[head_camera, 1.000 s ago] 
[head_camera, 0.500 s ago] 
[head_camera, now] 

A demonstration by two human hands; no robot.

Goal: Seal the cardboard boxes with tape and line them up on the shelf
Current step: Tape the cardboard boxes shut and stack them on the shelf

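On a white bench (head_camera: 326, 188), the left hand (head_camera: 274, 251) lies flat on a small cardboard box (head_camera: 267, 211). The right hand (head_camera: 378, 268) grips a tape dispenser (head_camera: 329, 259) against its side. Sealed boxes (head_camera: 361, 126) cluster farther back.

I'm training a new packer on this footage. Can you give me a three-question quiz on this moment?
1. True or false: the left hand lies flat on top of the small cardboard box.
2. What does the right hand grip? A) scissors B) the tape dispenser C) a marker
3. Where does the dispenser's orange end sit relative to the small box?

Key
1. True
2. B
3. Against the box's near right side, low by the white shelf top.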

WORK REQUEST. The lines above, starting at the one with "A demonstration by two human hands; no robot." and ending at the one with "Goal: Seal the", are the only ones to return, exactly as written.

TASK RESPONSE.
A demonstration by two human hands; no robot.

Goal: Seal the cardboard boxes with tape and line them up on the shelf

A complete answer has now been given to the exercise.